The following sample shows how to enable cloud backup only when cloud backup is end-to-end encrypted:

val client = Blockstore.getClient(this)
val storeBytesDataBuilder = StoreBytesData.Builder()
        .setBytes(/* BYTE_ARRAY */)

client.isEndToEndEncryptionAvailable()
        .addOnSuccessListener { isE2EEAvailable ->
          if (isE2EEAvailable) {
            storeBytesDataBuilder.setShouldBackupToCloud(true)
            Log.d(TAG, "E2EE is available, enable backing up bytes to the cloud.")

            client.storeBytes(storeBytesDataBuilder.build())
                .addOnSuccessListener { result ->
                  Log.d(TAG, "stored: ${result.getBytesStored()}")
                }.addOnFailureListener { e ->
                  Log.e(TAG, “Failed to store bytes”, e)
                }
          } else {
            Log.d(TAG, "E2EE is not available, only store bytes for D2D restore.")
          }
        }

How to test

Use the following methods during development in order to test the restore flows.

Same device uninstall/reinstall

If the user enables Backup services (it can be checked at Settings > Google > Backup), Block Store data is persisted across the app uninstall/reinstall.

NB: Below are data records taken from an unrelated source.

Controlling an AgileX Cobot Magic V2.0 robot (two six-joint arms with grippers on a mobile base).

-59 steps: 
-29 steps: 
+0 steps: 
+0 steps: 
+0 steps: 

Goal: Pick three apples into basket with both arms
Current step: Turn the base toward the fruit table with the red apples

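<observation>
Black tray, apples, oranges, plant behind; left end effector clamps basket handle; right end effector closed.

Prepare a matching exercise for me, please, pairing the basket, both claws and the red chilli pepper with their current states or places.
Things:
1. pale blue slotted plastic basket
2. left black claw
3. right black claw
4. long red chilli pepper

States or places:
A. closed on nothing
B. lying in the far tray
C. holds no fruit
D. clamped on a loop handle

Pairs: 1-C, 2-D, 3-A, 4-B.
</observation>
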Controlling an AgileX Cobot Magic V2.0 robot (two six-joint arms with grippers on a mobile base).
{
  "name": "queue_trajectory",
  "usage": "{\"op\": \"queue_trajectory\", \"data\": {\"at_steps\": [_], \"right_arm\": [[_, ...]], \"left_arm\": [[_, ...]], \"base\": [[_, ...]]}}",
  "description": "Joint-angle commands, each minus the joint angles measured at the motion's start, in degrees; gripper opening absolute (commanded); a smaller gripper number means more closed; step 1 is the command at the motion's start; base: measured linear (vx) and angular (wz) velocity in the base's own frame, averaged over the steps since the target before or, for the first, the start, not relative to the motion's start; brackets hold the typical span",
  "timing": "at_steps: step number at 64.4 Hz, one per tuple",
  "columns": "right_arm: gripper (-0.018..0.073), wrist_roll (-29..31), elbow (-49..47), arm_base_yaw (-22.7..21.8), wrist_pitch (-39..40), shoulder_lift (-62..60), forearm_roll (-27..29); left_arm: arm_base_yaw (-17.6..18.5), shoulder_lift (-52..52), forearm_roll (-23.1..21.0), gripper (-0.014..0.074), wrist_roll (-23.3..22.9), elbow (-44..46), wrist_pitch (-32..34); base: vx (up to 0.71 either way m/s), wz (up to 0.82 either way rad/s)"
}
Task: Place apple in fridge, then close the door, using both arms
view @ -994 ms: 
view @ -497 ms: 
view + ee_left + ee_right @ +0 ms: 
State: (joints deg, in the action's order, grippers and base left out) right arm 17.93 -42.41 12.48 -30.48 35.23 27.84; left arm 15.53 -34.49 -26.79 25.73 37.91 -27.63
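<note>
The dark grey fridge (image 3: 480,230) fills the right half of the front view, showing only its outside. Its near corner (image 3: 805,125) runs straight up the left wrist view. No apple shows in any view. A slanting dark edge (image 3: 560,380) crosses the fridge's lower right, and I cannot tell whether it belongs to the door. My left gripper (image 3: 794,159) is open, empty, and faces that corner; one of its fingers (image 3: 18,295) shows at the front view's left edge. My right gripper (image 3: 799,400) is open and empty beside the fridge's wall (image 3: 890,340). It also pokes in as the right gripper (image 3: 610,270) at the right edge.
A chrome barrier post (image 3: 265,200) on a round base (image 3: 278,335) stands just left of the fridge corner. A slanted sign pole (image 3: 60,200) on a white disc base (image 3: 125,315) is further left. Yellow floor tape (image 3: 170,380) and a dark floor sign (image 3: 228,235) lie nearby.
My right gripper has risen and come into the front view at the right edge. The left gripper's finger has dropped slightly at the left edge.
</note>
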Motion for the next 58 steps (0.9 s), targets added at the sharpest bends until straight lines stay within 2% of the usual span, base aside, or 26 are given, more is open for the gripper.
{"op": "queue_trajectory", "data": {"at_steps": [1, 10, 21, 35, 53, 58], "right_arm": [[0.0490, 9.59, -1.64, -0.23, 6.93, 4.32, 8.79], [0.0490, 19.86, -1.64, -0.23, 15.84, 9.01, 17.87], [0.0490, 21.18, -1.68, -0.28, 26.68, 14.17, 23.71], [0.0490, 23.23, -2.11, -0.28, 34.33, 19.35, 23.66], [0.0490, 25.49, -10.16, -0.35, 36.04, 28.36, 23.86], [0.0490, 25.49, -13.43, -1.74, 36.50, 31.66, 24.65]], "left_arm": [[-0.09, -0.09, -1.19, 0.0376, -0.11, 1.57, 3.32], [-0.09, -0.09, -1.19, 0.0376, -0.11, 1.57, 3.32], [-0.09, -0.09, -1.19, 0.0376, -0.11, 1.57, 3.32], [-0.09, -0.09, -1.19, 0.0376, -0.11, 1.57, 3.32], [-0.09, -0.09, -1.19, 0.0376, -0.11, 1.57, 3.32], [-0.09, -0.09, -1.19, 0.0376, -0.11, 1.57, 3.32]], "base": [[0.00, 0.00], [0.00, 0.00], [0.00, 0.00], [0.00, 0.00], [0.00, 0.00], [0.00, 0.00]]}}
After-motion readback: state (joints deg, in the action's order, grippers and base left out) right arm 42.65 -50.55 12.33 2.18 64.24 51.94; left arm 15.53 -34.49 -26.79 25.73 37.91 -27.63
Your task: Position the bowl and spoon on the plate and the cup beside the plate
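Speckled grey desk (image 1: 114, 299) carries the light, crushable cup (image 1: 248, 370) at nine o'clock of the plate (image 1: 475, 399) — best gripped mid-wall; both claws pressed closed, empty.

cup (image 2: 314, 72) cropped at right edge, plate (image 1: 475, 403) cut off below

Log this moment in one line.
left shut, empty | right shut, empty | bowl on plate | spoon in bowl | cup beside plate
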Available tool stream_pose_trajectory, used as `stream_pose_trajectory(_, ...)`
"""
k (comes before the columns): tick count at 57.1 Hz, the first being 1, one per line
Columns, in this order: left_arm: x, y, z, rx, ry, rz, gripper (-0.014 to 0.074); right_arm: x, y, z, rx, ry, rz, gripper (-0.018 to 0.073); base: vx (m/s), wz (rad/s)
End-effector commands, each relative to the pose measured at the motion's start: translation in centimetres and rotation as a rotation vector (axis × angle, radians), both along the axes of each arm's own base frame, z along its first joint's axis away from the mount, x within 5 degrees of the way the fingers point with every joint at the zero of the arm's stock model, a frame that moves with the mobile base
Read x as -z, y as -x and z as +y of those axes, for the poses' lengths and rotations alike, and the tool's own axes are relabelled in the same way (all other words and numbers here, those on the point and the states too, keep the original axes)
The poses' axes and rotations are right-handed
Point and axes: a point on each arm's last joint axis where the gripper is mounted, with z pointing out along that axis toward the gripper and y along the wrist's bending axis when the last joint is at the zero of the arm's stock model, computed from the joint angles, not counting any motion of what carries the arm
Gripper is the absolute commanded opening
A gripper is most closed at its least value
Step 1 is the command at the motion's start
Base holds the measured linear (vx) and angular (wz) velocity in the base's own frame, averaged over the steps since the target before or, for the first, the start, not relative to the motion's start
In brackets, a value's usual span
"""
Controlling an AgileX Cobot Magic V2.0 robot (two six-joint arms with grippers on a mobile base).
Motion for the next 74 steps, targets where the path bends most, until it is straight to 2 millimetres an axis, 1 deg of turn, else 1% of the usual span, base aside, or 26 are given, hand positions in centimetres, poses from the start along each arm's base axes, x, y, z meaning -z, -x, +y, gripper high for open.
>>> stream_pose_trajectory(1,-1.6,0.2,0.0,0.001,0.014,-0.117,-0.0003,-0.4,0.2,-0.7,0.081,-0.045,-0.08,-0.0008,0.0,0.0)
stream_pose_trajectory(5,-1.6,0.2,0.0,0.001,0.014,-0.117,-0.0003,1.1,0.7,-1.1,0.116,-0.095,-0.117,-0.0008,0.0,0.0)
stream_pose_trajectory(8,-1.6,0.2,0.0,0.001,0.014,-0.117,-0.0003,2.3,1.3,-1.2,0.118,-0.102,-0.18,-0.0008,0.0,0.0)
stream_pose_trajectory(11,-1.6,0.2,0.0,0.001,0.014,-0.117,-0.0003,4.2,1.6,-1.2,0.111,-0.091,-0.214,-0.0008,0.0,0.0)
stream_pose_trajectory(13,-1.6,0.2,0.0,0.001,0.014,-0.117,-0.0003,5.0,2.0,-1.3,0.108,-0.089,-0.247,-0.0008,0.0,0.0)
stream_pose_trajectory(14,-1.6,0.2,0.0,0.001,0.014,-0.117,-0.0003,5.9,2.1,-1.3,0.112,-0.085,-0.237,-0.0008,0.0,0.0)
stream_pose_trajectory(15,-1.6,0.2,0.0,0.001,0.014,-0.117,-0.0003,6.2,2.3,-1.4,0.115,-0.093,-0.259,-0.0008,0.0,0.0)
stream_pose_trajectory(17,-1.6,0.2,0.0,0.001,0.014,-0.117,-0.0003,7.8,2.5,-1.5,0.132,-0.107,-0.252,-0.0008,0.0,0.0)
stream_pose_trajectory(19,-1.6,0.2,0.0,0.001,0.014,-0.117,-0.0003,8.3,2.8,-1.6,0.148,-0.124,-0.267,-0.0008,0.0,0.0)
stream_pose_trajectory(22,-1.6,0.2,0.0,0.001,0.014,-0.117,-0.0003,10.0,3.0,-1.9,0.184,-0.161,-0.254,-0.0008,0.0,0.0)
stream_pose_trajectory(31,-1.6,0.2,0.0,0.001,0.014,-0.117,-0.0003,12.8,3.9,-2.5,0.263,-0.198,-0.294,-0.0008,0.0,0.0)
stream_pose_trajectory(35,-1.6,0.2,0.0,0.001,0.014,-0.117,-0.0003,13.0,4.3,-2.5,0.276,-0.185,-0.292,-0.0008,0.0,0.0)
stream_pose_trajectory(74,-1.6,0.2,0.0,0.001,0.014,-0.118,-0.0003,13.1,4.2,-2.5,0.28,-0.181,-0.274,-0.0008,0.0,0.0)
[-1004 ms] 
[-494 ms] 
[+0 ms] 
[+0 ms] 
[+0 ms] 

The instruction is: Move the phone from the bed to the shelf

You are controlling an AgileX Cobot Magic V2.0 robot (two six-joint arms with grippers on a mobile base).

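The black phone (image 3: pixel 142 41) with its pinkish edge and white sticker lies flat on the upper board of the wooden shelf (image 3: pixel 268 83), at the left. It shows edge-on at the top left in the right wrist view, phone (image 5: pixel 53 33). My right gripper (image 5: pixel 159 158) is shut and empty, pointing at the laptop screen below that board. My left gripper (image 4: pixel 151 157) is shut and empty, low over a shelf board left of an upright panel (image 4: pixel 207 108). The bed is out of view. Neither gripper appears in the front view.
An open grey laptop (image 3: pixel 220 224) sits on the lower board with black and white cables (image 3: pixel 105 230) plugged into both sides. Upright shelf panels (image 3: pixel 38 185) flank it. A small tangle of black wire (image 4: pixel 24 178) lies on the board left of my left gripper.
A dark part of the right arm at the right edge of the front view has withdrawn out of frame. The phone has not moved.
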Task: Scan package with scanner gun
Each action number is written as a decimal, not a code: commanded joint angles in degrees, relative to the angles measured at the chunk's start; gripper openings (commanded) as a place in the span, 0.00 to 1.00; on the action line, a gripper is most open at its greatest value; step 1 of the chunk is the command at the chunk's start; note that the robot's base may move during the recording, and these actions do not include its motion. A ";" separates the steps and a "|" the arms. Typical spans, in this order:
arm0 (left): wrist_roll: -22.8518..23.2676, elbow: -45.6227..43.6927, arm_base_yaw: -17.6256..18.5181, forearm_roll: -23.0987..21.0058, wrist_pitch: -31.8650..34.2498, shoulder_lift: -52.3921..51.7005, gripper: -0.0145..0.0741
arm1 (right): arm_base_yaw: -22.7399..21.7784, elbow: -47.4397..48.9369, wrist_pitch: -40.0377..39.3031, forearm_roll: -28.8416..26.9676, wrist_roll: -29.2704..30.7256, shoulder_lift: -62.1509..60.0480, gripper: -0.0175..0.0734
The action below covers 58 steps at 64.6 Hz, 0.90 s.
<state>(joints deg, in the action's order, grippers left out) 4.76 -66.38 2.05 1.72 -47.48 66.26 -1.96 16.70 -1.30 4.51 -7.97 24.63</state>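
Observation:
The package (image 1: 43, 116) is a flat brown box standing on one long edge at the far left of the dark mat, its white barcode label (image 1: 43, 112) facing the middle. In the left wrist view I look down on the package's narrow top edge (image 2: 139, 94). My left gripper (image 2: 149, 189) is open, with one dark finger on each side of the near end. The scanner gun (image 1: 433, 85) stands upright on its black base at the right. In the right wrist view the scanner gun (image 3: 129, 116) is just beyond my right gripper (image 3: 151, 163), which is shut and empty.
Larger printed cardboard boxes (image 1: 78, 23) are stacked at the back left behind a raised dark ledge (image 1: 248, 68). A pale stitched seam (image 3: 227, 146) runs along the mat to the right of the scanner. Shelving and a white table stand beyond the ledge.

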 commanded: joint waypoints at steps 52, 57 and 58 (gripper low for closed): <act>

You can follow these steps to test:

  1. Integrate the BlockStore API to your test app.
  2. Use the test app to invoke the BlockStore API to store your data.
  3. Uninstall your test app and then reinstall your app on the same device.
  4. Use the test app to invoke the BlockStore API to retrieve your data.
  5. Verify that the bytes retrieved are the same as what were stored before uninstallation.

Device-to-device

In most cases, this will require a factory reset of the target device. You can then enter the Android wireless restore flow or Google cable restore (for supported devices).

Cloud restore

  1. Integrate the Blockstore API to your test app. The test app needs to be submitted to the Play Store.
  2. On the source device, use the test app to invoke the Blockstore API to store your data, with shouldBackUpToCloud set to true.
  3. For O and above devices, you can manually trigger a Block Store cloud backup: go to Settings > Google > Backup, click the “Backup Now” button.
    1. To verify that Block Store cloud backup succeeded, you can:
      1. After the backup finishes, search for log lines with tag “CloudSyncBpTkSvc”.
      2. You should see lines like this: “......, CloudSyncBpTkSvc: sync result: SUCCESS, ..., uploaded size: XXX bytes ...”
    2. After a Block Store cloud backup, there’s a 5-minute “cool down” period. Within that 5 minutes, clicking the “Backup Now” button won’t trigger another Block Store cloud backup.
  4. Factory reset the target device and go through a cloud restore flow. Select to restore your test app during the restore flow. For more information about cloud restore flows, see Supported cloud restore flows.
  5. On the target device, use the test app to invoke the Blockstore API to retrieve your data.
  6. Verify that the bytes retrieved are the same as what were stored in the source device.

Device Requirements

End to End Encryption

  • End to End encryption is supported on devices running Android 9 (API 29) and above.
  • The device must have a screen lock set with a PIN, pattern, or password for end to end encryption to be enabled and correctly encrypt the user’s data.

Device to Device Restore Flow

Device to device restore will require you to have a source device and a target device. These will be the two devices which are transferring data.

Source devices must be running Android 6 (API 23) and above to backup.

Target devices running Android 9 (API 29) and above to have the ability to restore.

More information on the device to device restore flow can be found here.

Cloud Backup and Restore Flow

Cloud backup and restore will require a source device and a target device.

Source devices must be running Android 6 (API 23) and above to backup.

Target devices are supported based on their vendors. Pixel devices can use this feature from Android 9 (API 29) and all other devices must be running Android 12 (API 31) or above.